Se estima que para el 2015 habrá 30 millones de niños conectados en Latinoamérica. Uruguay lleva el liderazgo: Todos los niños están conectados. Los niños en Uruguay están en la red, haciendo cosas sorprendentes, como Agustín Zubiaga, de 12 años, que desarrolló un Navegador Web para Sugar, o Christofer Travieso, de la misma edad, quien desarrolla juegos, por nombrar algunos. Sin duda estamos viendo el amanecer de una nueva era en lo que refiere al acceso y la aplicación del conocimiento. Nos acercamos a tener una masa crítica de personas con la capacidad de mirar la tecnología no solo por lo que es, sino por lo que puede ser.

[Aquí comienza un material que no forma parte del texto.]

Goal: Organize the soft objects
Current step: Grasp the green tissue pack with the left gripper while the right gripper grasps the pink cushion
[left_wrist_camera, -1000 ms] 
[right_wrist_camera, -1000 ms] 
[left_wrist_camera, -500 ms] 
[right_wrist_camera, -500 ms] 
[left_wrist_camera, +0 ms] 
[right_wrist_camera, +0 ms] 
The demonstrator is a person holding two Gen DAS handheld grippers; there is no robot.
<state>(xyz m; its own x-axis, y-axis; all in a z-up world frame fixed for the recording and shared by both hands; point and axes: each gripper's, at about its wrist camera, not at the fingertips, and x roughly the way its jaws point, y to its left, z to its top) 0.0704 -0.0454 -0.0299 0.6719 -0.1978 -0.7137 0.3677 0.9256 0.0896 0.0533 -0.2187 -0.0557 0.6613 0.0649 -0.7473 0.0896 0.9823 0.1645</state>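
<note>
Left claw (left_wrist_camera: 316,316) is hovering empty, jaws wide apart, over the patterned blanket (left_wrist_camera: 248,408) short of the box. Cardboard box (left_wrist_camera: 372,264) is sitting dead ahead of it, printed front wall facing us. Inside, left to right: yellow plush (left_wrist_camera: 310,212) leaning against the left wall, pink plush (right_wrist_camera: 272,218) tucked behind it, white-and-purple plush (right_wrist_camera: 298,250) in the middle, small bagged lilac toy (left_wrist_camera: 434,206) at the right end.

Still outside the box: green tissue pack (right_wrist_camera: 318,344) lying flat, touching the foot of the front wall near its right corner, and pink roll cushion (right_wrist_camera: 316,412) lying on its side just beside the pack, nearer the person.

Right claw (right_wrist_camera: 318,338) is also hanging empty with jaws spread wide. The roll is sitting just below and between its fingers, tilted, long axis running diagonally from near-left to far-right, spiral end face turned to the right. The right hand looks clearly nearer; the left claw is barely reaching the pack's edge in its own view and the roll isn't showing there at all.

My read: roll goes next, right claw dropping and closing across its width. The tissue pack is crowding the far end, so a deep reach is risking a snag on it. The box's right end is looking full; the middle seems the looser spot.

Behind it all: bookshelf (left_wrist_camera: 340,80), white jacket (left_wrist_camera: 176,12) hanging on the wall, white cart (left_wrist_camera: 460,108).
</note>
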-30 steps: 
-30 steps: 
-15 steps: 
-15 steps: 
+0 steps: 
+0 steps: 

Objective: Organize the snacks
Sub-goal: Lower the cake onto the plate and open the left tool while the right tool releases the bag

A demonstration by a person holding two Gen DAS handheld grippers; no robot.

Las máquinas son extensiones de la voluntad humana y debemos ponerlas al servicio del bien común, ayudándonos a gestionar los recursos del planeta en forma responsable, inteligente, automática y transparente. La idea no es llenarnos de tecnología, sino hacerla invisible. Algún día pronto, todos podremos dedicarnos a lo que amamos, a nuestras pasiones, a nuestra familia, a explorar nuestra mente, el espacio, el arte, el espíritu, haciendo de nuestros mundos un jardín pacífico donde el ser humano pueda florecer a su verdadero potencial.